Step by step solution
01
Understand Pascal's Triangle
Pascal's Triangle is a triangular array of numbers where each number is the sum of the two numbers directly above it. For expanding a binomial expression \((a + b)^n\), the coefficients are given by the \(n\)-th row (starting from row 0) of Pascal's Triangle.
02
Identify the Row in Pascal's Triangle
To expand \((x^2y - 1)^5\), you need to find the coefficients from the 5th row of Pascal's Triangle, which is \([1, 5, 10, 10, 5, 1]\).
03
Apply Binomial Expansion Formula
The binomial expansion formula is \((a + b)^n = \sum_{k=0}^{n}{\binom{n}{k}a^{n-k}b^k}\). Here, \(a = x^2 y\), \(b = -1\), and \(n=5\).
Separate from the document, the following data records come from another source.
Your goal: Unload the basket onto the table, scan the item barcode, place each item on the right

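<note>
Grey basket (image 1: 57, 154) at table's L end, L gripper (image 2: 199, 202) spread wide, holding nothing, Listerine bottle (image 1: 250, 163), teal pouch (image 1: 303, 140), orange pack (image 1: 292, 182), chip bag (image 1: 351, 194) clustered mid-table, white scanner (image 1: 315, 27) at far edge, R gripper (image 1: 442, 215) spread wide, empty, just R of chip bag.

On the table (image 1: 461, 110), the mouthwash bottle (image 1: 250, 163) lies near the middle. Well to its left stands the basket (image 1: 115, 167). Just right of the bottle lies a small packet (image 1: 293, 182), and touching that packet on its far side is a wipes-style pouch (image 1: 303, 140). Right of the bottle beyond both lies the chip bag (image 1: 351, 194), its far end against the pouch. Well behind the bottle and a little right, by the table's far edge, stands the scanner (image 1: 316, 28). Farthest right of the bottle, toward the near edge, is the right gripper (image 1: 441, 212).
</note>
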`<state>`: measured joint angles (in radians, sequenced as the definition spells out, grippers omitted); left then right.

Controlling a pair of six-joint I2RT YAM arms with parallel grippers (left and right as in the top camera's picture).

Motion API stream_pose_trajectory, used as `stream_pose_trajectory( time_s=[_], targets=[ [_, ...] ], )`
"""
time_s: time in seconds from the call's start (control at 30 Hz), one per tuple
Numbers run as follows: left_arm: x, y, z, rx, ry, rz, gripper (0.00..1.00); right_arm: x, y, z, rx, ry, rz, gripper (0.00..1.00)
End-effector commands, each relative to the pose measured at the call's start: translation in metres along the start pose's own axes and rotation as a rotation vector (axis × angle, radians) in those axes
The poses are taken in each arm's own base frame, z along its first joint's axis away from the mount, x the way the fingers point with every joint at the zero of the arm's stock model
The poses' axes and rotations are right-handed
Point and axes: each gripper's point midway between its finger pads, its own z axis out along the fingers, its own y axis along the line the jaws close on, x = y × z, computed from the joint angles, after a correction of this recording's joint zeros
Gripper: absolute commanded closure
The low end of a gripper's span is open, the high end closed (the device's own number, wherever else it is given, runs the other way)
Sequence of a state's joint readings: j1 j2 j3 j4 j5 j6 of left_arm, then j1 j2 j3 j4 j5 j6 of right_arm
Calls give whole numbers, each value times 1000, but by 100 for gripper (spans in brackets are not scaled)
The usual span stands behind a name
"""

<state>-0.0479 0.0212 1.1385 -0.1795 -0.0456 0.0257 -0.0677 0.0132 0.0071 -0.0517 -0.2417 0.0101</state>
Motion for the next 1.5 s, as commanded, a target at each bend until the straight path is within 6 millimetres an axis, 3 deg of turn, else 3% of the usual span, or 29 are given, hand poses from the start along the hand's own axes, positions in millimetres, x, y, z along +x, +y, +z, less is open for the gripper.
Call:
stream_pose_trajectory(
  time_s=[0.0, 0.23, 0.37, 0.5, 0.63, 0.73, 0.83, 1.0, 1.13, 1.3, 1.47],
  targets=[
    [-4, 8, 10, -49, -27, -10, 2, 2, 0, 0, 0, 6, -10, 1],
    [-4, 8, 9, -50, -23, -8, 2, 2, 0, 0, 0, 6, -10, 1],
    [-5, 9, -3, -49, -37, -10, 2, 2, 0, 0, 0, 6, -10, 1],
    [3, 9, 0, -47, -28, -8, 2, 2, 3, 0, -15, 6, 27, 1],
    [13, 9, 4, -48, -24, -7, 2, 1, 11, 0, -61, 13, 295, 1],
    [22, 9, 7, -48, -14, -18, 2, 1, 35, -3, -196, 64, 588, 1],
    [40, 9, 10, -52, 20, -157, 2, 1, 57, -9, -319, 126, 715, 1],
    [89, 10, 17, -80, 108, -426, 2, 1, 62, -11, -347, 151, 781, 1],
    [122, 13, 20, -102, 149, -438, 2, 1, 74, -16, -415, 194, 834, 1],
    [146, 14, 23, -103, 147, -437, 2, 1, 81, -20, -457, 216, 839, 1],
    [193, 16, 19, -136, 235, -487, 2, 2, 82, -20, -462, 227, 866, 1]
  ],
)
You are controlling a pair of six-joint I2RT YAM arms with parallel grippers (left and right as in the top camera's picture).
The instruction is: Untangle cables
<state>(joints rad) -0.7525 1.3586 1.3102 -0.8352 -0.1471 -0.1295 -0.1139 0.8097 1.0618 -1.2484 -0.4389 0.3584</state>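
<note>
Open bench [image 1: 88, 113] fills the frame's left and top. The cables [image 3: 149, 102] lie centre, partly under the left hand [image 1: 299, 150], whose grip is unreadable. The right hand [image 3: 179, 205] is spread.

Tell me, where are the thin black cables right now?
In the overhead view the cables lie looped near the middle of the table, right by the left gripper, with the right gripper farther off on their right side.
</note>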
Substitute these into the formula.
04
Calculate Each Term
Calculate each term of the expression using the coefficients and powers: - For \(k=0\): \(1 \times (x^2 y)^{5} \times (-1)^{0} = x^{10} y^{5}\)- For \(k=1\): \(5 \times (x^2 y)^{4} \times (-1)^{1} = -5x^8 y^4\)- For \(k=2\): \(10 \times (x^2 y)^{3} \times (-1)^{2} = 10x^6 y^3\)- For \(k=3\): \(10 \times (x^2 y)^{2} \times (-1)^{3} = -10x^4 y^2\)- For \(k=4\): \(5 \times (x^2 y)^{1} \times (-1)^{4} = 5x^2 y\)- For \(k=5\): \(1 \times (x^2 y)^{0} \times (-1)^{5} = -1\)
05
Write the Expanded Expression
Combine the terms obtained in the previous step to write the fully expanded expression: \(x^{10} y^{5} - 5x^8 y^4 + 10x^6 y^3 - 10x^4 y^2 + 5x^2 y - 1\).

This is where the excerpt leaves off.